KARACHI, Dec 20: The Human Rights Commission of Pakistan and a leader of the Jamhoori Watan Party, Saleem Baloch, who had allegedly been kidnapped and tortured for eight months by the law-enforcement agencies before being freed recently, have demanded that all those kept in illegal custody be released immediately.

Addressing a press conference at the HRCP office here on Wednesday, Mr Baloch, Senior Vice-President of the JWP, narrated his over eight-month ordeal, claiming that he had been subjected to mental torture during the thorough interrogation.

He and several HRCP leaders present on the occasion demanded respect to law and human rights on the part of the government and its functionaries, stressing that anyone picked up on suspicion of his involvement in a crime should be put to trial and their relatives be informed about his arrest as provided under the law.

They said every detainee had the right to defend himself through lawyers, who should be allowed to meet the captive.

Mr Baloch said he had been picked up in Lyari by agency men in plainclothes riding police mobiles and private vehicles in March 2006 and released only on Dec 14.

According to him, during the detention, he was taken to a combined military hospital where a doctor in military uniform conducted his physical examination and gave him some ordinary medicines.
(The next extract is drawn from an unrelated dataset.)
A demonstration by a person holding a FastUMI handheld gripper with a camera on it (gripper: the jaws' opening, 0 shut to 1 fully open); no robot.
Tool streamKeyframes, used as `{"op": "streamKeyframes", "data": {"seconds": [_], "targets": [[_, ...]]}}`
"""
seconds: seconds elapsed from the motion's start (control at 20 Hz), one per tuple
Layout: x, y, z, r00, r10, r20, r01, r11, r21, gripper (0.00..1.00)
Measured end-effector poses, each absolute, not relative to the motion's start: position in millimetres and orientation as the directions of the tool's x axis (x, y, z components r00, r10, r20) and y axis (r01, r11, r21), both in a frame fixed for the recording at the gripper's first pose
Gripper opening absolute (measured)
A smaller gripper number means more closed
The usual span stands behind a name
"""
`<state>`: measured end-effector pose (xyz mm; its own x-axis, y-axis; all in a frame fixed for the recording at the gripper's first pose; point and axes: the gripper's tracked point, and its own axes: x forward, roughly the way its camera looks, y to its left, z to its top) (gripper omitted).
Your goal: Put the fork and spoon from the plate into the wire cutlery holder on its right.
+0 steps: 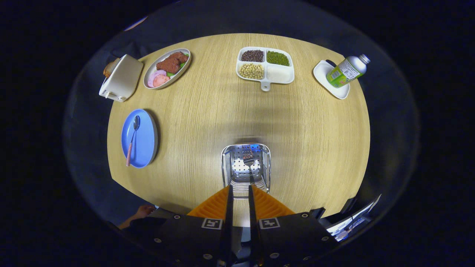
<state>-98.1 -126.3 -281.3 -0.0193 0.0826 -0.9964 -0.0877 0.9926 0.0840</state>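
Gripper view: your claw [240, 194], fingers nearly together, holds the fork [249, 165] over the wire cutlery holder [228, 167]. The spoon [132, 139] remains on the blue plate [146, 142] at 10 o'clock.

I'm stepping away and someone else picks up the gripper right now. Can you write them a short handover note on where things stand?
Gripper: fingers nearly closed above the wire cutlery holder, with a narrow gap; whether they pinch the fork cannot be told.
Fork: head already down inside the holder, handle running up toward the fingers.
Spoon: lying on the blue plate, to the left of the holder.
Done: fork is in or nearly in.
Left: let go of the fork if held, fetch the spoon, drop it in the holder.
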Motion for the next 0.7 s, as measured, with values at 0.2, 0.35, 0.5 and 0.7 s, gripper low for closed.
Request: {"op": "streamKeyframes", "data": {"seconds": [0.2,0.35,0.5,0.7], "targets": [[-92,-104,-267,0.069,0.110,-0.992,-0.021,0.994,0.109,0.52],[-82,-87,-256,0.155,0.110,-0.982,-0.005,0.994,0.110,0.70],[-73,-71,-248,0.257,0.099,-0.961,-0.007,0.995,0.101,0.84],[-37,-50,-229,0.496,0.077,-0.865,-0.017,0.997,0.079,0.88]]}}
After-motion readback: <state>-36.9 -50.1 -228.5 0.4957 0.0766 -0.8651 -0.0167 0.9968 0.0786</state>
An eye surgery was also suggested but not carried out.

“Most of the time I would was kept blindfolded whereas my face was covered with a black head-cover down to the neck every time I was moved from one place to the other. I was also made to wear a shuttlecock burqa.”

Mr Baloch spoke of many people having interrogated him at a time during his captivity, and said they would usually seek information about Nawab Akber Bugti, Attaullah Mengal and the Baloch Liberation Army.

The other questions pertained to the clue to, what they had been claiming, the Rs500 million worth arms and ammunition; JWP’s terms and dealings with a neighbouring Islamic country; the party’s connections with Mullah Umer, Osama bin Laden, etc.

He claimed that although he spent much of the time in solitary confinement, he was also put in the cells where many other Marri and Bugti tribesmen picked up by the agency men had been kept.

They included Ahmad Khan Marri, Ameen Marri, Bilal (a Shia youth from Karachi), Hafiz Tariq, Haji Dad Mengal, Haji Gul, Haji Raheem Marri, Karim Marri, Mir Asghar Khan Marri, Misri Khan Marri, Mitha Khan Marri, Murad Bakhsh Marri, Saeed Brohi, Shahnawaz Marri and Abdul Rauf Sasoli.

Saleem Baloch told the newsmen that when he was being released, his captors returned his belongings – a mobile phone and Rs91 in cash – seized by them at the time of the ‘arrest’. He said they had also warned him against approach any court, civil society organisation, NGO or media, else he would be taken away again.

He said his family was never informed of his whereabouts since his disappearance. “My family had to dispose of our property to meet the expenses that were being incurred on locating me.” According to him, he had been subjected to torture which was so intense that he thrice attempted suicide.

Speaking on the occasion, Asad Iqbal Butt and Ejaz Ahsan of the HRCP informed newsmen that more than 400 people had gone missing since the 9/11 event in similar circumstances that were narrated by the JWP leader.

Such disappearances were rare before that incident, they pointed out. In this context, they said that 70 of the missing people, including 20 Shia youth (students), had been picked up in Karachi during the current year.